Thursday, 27 September 2018

Bully For You

My, wasn’t Papa Jeremy angry yesterday? It is all the fault of those evil Tories but, mark my words, The Dear Leader has all the answers. And he knows how to deliver them, properly punctuated by table thumping, pointing and clearly enunciating how Labour will reverse the cruel austerity of the last hundred years of Tory rule. Yes, comrades, the facts are with us.

During Tory austerity over a billion people have died, the world has heated up so far that giant lizards stalk the land and plague and pestilence are only kept at bay by the last few remaining front-line nurses of the NHS, who are bravely resisting all the filthy capitalist money being thrown at them by the Thatchers in greater quantities than ever before, diluting its polluting influence by siphoning it off to management.

What we need, my dear fellow revolutionaries, is to use the enemy’s tactics against the enemy itself. Stamping on babies’ heads, literally taking food from the mouths of the homeless and labelling people from other lands as foreigners is hideous Toryism, but we must not shrink from the fray. Our people – the most disadvantaged in society – must be protected from the horrors of capitalism and until everybody is equal we will not rest.

See that fat cat employer on 85,000 ugly capitalist pounds a year? That bastard who had the gall to re-mortgage his home to start a business and employ people on LESS THAN HE EARNS? We will tax him until he begs for mercy. See that ugly, towering tall person, the one with the temerity to look down on shorter people? We will cut him down to size. See that disgusting, obese, indolent, slobbering... oh, wait, that’s one of ours; as you were.

Those inventors? They didn’t invent that; we did. That captain of industry? He didn’t turn around that ailing business; we did. Rooney? Those goals were scored by us, the proletariat, society. The Thatchers say there is no such thing as society – or at least we keep telling you that they say that – but we know that society is ALL we have. And we must each give our all to society so that we can work together to defeat the monstrous influence of capitalism which has flooded the world with wealth and brought ruin to all who acquire it.

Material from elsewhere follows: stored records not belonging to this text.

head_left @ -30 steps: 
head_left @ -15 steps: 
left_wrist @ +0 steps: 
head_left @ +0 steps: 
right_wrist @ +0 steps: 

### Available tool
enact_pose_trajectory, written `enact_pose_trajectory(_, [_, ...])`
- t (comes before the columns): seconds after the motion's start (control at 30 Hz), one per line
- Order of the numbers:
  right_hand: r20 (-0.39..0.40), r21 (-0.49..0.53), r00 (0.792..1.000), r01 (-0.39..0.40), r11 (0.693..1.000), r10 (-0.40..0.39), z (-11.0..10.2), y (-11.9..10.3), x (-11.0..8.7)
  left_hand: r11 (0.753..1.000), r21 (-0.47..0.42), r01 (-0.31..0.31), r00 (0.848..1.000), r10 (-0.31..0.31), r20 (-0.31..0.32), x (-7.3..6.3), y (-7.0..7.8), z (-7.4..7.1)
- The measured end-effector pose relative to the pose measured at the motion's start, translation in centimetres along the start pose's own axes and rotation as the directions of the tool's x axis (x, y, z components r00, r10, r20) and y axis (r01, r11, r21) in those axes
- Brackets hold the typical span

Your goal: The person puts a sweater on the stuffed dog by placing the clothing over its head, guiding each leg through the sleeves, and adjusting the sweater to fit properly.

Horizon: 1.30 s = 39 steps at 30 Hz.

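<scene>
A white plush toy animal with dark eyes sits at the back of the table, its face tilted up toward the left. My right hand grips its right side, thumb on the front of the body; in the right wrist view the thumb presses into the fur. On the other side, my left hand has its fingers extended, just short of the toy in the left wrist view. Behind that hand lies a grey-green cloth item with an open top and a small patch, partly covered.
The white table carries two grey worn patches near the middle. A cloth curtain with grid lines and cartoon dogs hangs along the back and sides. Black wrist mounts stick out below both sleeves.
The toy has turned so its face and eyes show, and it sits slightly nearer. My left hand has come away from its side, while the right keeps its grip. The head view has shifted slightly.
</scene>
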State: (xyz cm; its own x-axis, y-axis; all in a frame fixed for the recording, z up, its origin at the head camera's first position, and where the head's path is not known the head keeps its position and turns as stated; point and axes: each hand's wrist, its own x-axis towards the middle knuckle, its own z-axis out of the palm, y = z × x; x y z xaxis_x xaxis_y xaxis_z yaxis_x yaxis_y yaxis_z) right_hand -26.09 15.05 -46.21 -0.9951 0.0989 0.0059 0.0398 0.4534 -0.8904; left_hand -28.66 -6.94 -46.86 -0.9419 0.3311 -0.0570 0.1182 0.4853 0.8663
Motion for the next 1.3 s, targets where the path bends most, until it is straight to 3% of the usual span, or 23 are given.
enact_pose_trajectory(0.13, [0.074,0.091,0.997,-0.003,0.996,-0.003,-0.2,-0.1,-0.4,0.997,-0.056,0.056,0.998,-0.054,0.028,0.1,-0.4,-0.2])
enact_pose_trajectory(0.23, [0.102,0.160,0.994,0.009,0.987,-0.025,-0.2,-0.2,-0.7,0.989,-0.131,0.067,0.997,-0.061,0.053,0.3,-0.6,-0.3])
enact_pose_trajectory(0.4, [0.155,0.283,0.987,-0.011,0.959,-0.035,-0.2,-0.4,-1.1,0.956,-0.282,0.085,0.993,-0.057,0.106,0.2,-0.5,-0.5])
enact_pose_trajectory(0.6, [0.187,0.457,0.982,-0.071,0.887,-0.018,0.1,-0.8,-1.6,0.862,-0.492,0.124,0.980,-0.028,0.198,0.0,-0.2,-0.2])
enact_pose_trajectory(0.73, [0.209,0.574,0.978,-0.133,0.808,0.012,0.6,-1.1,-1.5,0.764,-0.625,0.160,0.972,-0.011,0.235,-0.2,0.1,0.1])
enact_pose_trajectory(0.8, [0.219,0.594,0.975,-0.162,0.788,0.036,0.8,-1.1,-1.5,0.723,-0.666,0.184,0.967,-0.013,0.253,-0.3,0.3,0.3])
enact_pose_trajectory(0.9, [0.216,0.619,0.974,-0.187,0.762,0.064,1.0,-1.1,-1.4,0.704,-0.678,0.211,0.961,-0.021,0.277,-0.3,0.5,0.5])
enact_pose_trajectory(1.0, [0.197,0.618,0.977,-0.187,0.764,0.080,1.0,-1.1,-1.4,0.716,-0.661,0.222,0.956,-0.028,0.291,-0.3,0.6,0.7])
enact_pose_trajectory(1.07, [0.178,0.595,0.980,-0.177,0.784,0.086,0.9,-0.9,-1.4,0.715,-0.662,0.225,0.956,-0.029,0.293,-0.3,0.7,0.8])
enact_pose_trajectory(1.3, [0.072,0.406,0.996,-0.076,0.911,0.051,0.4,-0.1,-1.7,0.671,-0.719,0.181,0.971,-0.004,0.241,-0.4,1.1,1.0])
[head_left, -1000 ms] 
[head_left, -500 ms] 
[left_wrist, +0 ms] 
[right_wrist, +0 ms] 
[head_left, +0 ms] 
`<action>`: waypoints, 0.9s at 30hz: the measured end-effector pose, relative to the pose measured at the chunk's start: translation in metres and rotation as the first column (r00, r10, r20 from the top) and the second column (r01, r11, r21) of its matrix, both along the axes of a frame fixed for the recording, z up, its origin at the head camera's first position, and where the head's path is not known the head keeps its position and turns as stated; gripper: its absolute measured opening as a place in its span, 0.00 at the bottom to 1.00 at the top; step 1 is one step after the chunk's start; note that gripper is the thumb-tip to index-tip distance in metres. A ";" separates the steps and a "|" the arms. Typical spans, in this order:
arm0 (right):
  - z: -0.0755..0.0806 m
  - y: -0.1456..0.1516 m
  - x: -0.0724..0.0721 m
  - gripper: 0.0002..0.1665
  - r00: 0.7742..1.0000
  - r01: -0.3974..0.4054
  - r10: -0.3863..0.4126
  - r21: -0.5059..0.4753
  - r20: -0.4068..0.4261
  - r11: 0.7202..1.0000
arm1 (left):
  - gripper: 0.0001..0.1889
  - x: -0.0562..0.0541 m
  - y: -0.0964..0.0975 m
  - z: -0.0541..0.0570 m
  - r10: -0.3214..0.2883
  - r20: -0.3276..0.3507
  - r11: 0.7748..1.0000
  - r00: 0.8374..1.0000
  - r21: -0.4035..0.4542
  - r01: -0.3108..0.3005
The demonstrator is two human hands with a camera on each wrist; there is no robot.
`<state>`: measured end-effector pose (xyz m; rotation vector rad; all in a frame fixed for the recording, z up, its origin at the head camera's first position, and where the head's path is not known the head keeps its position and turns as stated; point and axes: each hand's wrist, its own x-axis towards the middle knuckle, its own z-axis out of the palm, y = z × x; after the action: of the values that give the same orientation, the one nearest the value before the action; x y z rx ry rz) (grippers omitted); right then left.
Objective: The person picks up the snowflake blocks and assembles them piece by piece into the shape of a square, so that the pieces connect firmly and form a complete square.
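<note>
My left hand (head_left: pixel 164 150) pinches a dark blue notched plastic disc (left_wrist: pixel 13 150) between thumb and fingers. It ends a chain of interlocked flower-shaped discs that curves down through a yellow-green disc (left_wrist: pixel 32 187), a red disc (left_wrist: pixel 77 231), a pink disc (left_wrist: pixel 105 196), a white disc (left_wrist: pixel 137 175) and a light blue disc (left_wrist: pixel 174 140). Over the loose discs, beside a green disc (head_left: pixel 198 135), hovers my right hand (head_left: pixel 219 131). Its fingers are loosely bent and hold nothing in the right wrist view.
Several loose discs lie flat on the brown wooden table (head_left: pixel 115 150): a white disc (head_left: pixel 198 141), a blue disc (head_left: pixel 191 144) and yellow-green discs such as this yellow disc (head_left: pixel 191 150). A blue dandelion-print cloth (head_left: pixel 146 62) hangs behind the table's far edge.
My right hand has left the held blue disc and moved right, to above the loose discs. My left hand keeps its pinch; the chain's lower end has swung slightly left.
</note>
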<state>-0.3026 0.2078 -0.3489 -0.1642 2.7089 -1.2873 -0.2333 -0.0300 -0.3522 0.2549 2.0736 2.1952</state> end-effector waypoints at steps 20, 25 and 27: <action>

Turn away from the gold, brothers and sisters, eschew the trappings of success and instead revel in our enlightening equality. Under the glorious new socialist project led by the People’s Revolutionary Action Task-force for Society (P.R.A.T.S) – a whole bunch of them – we will educate and mould all individuals until they blend indistinguishably from one another into one unified, obedient mass.

Glorious Socialism!

We are not afraid of the challenge ahead – we will use all means necessary to bring about harmonious conformity. There will be no dissent, no upraised voices; enemies of the state will be dealt with swiftly and finally. This time, socialism will work... if it is the last thing you do. What’s that? Well, of course the leader is different; he genuinely is more equal than the rest of us. Now, shut up and sing The Red Flag.

1 comment:

  1. So true, so wonderful, bring on the brave new world. All animals are equal but some are more equal than others. When you are no longer any use to those equals that are ruling (the ones with their snouts and both front legs in the trough) please make your own way to the glue factory and hand yourself in. Oh dear is my cynicism starting to show?